Football players can legitimately argue that the only rational path to the NFL runs through college football. What may change over time is how players are compensated for their work. Why should a long snapper or a backup tight end at Texas A&M get the same compensation as Johnny Football? The JFs may get more in the future, but, ultimately, the Joe Averages make less. So more of the potential union members will end up suffering as the stars get more compensation while waiting to make even more in the NFL. For that you form a union?

Basketball players have less standing. There is the D League and pro ball overseas as options instead of going to college. That makes it hard to argue that they are required to go to college to advance in their profession. Duke, Kansas, Kentucky and the like are highly economic brand names with or without the one and done players. (That may well be true for the football powerhouses as well. How much did Vince Young help the Texas Longhorn brand on a long term basis? Johnny Rogers at Nebraska, etc.)

the_voice
the_voice

@Roggespierre @the_voice  Couldn't agree more with the point about many college football players not really being students. I wish there was a different path to the NFL for those that are "non-student athletes". Their greed, sense of entitlement, and chutzpah are the source of the problem..

Roggespierre
Roggespierre

@the_voice @Roggespierre  An excellent, excellent point.  It's been awhile since I've read Oklahoma Board of Regents v. NCAA, but I seem to recall that Justice Stevens used the example of Minor League Baseball to present a similar argument in the Majority Opinion.  I do not disagree with him or with you.

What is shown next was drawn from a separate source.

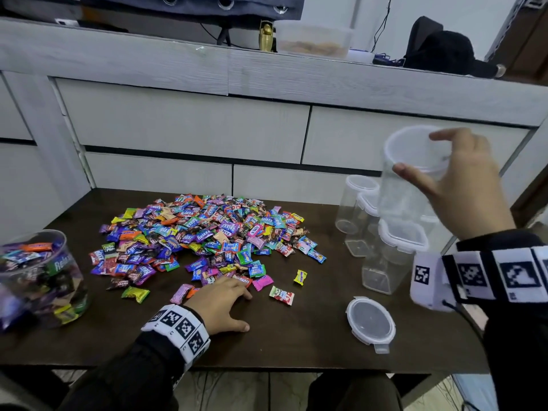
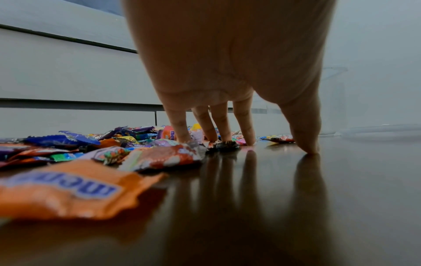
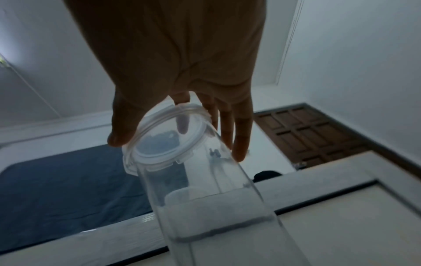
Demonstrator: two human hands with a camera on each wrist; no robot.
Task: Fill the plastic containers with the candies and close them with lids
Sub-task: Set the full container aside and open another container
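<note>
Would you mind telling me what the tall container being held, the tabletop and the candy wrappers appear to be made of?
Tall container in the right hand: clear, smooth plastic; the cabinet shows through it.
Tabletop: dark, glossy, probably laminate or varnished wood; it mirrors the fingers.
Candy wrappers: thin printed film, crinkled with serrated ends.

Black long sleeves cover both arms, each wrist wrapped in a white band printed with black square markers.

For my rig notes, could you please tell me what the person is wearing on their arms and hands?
Both hands are bare: no gloves or rings show on the left hand or the right hand. Each arm has a black long sleeve. Around each wrist sits a white band of square segments printed with black pixelated marker patterns; the right band also carries a white boxy unit bearing a marker.
</note>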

Every time I turn this thing over in my mind, I get a sufficient number of scenarios and permutations to drive myself crazy.  Of course the star QB is worth more than the long snapper.  However, football teams can't punt or kick field goals in televised football games without a long snapper... and football games on television obviously have substantial economic value... so... you see where I'm going.

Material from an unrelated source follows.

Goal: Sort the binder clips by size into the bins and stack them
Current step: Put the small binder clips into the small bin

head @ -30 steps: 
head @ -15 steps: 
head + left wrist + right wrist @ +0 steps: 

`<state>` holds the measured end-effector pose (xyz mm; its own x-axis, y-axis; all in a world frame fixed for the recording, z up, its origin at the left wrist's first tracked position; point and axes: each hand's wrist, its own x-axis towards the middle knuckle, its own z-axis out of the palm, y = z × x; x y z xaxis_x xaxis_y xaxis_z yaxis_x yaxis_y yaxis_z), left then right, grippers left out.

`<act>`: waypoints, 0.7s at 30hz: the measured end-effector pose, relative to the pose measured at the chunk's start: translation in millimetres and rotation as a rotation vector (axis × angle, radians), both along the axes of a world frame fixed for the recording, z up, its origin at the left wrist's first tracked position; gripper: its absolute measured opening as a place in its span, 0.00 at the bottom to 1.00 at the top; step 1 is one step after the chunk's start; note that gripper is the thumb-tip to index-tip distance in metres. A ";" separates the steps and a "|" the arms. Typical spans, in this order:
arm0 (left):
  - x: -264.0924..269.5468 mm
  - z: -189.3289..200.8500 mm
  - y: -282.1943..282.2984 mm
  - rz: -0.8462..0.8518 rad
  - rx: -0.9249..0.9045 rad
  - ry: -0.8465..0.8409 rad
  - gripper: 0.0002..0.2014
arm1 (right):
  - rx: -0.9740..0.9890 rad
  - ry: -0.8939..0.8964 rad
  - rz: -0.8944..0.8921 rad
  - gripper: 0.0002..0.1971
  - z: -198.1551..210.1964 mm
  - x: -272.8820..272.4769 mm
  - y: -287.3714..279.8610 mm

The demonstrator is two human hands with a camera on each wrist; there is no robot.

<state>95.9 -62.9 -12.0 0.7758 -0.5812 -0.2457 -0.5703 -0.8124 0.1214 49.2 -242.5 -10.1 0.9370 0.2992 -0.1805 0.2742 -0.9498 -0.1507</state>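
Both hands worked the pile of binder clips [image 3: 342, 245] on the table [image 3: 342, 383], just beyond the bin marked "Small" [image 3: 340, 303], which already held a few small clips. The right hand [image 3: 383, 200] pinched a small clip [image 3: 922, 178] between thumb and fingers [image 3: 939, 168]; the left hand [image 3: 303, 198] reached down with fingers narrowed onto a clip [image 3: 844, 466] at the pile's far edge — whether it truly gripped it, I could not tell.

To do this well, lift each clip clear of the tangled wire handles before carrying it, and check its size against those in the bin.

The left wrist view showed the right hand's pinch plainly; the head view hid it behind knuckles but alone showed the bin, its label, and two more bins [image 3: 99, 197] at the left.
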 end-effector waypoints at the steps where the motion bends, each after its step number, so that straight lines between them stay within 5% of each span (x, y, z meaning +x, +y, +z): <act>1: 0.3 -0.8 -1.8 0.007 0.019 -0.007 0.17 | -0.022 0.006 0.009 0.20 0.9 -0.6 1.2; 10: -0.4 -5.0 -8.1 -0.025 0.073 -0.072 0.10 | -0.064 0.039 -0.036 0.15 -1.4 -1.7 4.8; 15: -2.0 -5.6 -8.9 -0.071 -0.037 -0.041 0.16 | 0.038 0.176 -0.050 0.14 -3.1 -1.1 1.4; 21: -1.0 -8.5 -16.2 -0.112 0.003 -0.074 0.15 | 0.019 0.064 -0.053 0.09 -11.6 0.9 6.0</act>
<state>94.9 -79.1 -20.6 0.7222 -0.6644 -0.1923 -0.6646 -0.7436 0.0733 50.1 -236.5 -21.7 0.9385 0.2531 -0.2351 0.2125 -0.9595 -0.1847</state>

There will always be underpaid and overpaid players in professional sports.  Were Tre Mason and Jameis Winston worth more than the value of their scholarships this season?  Of course.  I don't think anybody would argue with that.  Likewise, I doubt that anybody would argue that Auburn's scout team RB was probably overpaid, assuming of course that he was a scholarship player.  I guess that's why I see the relatively level of pay as a completely separate issue.

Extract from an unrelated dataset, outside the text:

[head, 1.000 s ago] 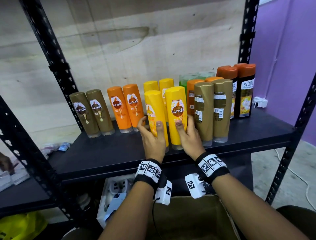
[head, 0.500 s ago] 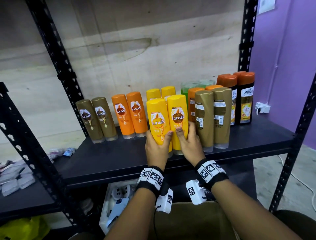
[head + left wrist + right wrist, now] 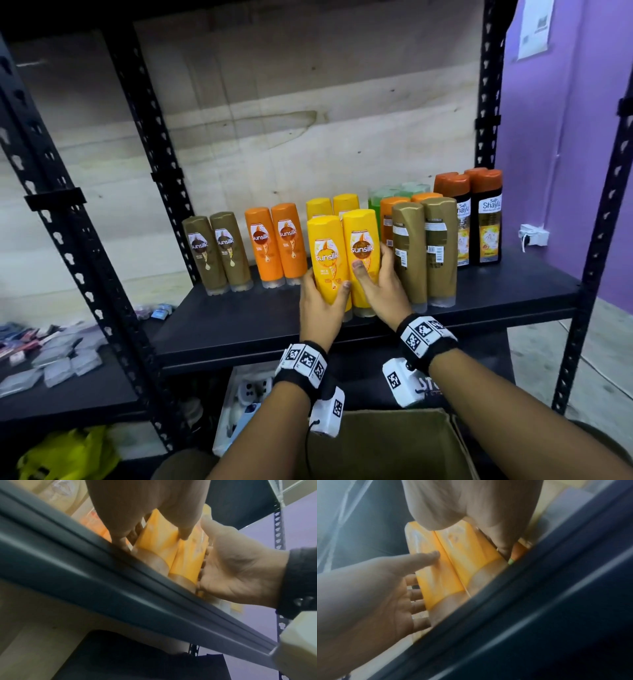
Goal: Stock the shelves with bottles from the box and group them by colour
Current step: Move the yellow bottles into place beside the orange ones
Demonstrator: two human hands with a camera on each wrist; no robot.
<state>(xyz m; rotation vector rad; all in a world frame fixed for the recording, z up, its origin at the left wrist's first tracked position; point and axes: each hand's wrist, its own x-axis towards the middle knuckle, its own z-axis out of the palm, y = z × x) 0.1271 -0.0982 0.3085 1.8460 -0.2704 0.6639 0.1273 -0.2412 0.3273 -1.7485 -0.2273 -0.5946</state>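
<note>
Two yellow Sunsilk bottles stand side by side at the front of the black shelf [image 3: 239, 318]. My left hand [image 3: 322, 301] grips the left yellow bottle [image 3: 327, 260], thumb on its front. My right hand [image 3: 375, 274] grips the right yellow bottle [image 3: 361, 250], fingers round its far side. Both bottles touch each other. The left wrist view shows the left bottle [image 3: 161, 539] under my left hand [image 3: 145, 507]. In the right wrist view my right hand [image 3: 471, 500] lies over the right bottle [image 3: 467, 550]. The cardboard box [image 3: 383, 445] is below my forearms.
Along the shelf stand two brown bottles [image 3: 217, 253], two orange ones [image 3: 275, 245], two yellow ones [image 3: 332, 205] behind, green bottles [image 3: 387, 195], two gold ones [image 3: 424, 250] and dark orange-capped bottles [image 3: 479, 219]. Black uprights [image 3: 596, 240] frame the shelf.
Both hands have kept their hold. The left yellow bottle has been drawn closer against the right one, and the view has tilted upward.
</note>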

In the big picture, should players be paid at all aside from the scholarship?  I see good arguments both ways, but I think the argument against paying players has lost a lot of credibility in the 30 years since the Oklahoma decision.  One issue that I would like to see explored further is the fact that so many football players would not otherwise be admitted to the universities that recruited them.  Thus, it seems to me that they are by definition NOT student-athletes, but rather they are, well, professionals that were acquired in order to generate revenue.  That's a simplistic argument, to be sure, but I don't think it's unsound.